Kapolres Banjar AKBP Dr. Fadli melalui Kasi Humas Polres Banjar AKP Alfiannor membenarkan peristiwa tersebut. Ia mengatakan, pihak kepolisian menerima laporan sekitar pukul 04.00 Wita dan langsung mengerahkan personel Polsek Sungai Tabuk ke lokasi kejadian.

“Personel Polsek Sungai Tabuk bersama Kapolsek segera mendatangi lokasi setelah menerima laporan kebakaran. Selanjutnya dilakukan pengamanan tempat kejadian perkara, pemasangan garis polisi, pendataan saksi, serta berkoordinasi dengan Tim Inafis Polres Banjar untuk melakukan penyelidikan,” ujar Alfiannor.

Berdasarkan hasil penyelidikan awal dan keterangan para saksi, api diduga pertama kali muncul dari bagian dapur rumah yang ditempati Hardi Wardani. Kobaran api kemudian dengan cepat membesar dan merembet ke rumah-rumah di sekitarnya hingga menghanguskan delapan bangunan.

Menurut keterangan korban, Hardi Wardani, kebakaran diduga dipicu korsleting listrik pada sebuah stop kontak yang berada di dekat tumpukan kasur kapuk sehingga api dengan cepat membesar. Ia juga mengaku sebelumnya stop kontak tersebut memang beberapa kali mengalami korsleting, namun belum sempat diperbaiki.

“Informasi awal dari korban mengarah pada dugaan korsleting listrik. Namun penyebab pasti kebakaran masih dalam proses penyelidikan oleh petugas,” jelas Alfiannor.

Dari delapan rumah yang terdampak, beberapa di antaranya mengalami kerusakan total, sementara lainnya terbakar sebagian. Para pemilik rumah yang mengalami kerugian antara lain Paridah, Misrun, Zulkifli, Muhammad Zaini, Hardi Wardani, Ema Wardana, Norhamidah, dan Dahliah.

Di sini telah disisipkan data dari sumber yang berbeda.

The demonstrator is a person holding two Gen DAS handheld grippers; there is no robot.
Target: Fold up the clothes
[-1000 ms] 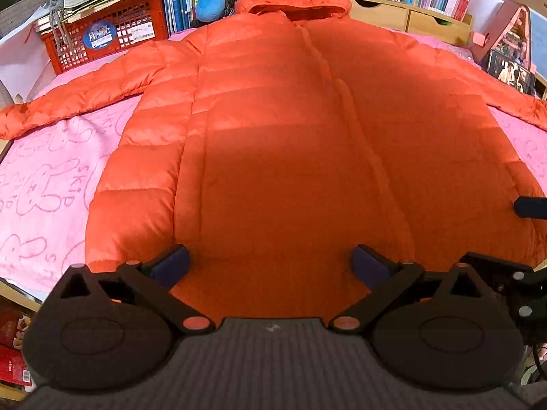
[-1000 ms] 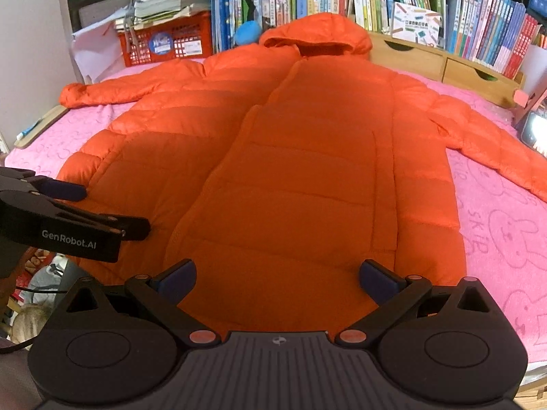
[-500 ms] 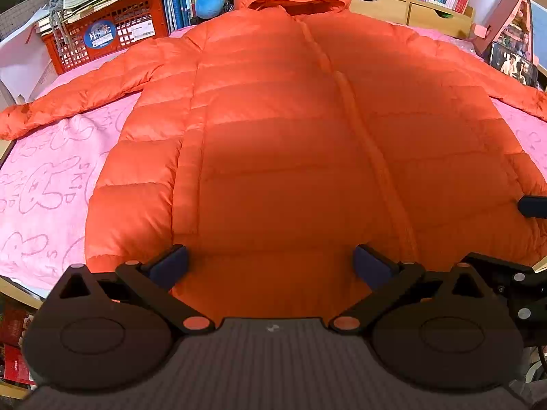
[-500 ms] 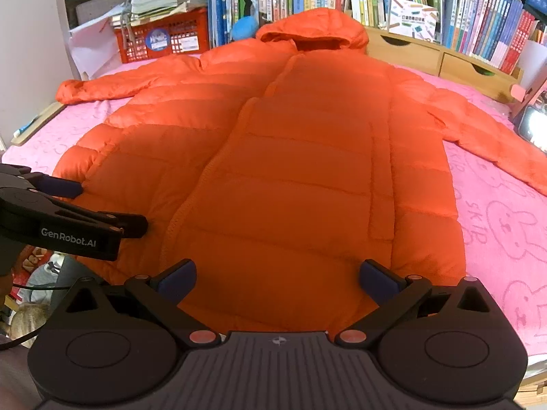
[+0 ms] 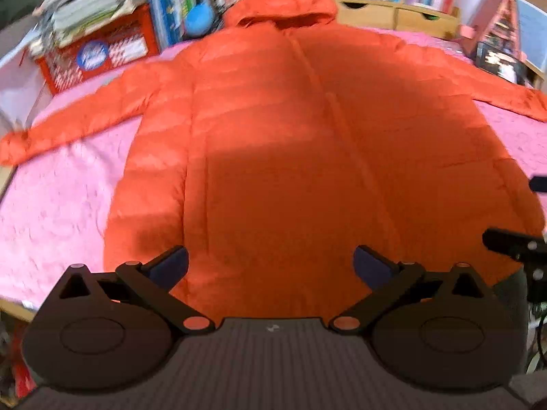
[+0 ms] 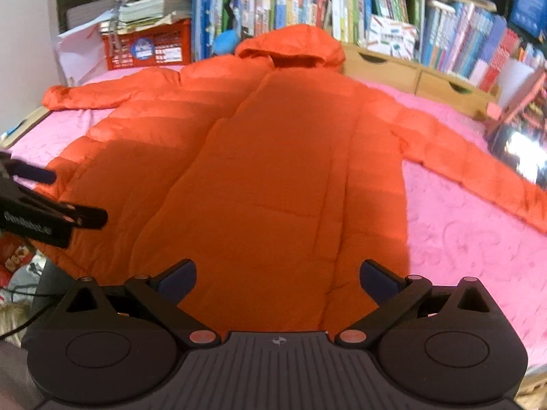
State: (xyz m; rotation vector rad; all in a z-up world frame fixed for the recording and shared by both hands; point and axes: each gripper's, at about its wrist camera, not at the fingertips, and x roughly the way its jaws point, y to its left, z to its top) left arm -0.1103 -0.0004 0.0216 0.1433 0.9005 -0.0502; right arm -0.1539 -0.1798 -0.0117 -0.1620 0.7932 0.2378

Polisi mencatat total kerugian material akibat kebakaran tersebut diperkirakan mencapai Rp795 juta.
Selain kerugian material, terdapat empat warga yang mengalami luka ringan, yakni Suriyadi (60), Hardi (30), Sumi (40), dan M. Jaini (45). Meski demikian, tidak ada korban jiwa dalam peristiwa tersebut.

Alfiannor juga mengungkapkan bahwa salah satu rumah yang terbakar merupakan rumah milik Misrun yang sebelumnya mendapat bantuan melalui Program Bedah Rumah Polri. Rumah tersebut diketahui telah selesai dibangun 100 persen, namun ikut hangus dalam kebakaran.

Sementara itu, puluhan armada pemadam kebakaran dari Sungai Tabuk, Martapura, Banjarmasin, serta Dinas Pemadam Kebakaran dan Penyelamatan (DPKP) Kabupaten Banjar dikerahkan ke lokasi untuk memadamkan api. Setelah berjibaku selama lebih dari satu jam, kobaran api akhirnya berhasil dipadamkan sehingga tidak kembali merembet ke bangunan lainnya.

Saat ini, Polres Banjar masih melakukan penyelidikan lebih lanjut untuk memastikan penyebab pasti kebakaran sekaligus melengkapi proses pendataan terhadap seluruh korban terdampak.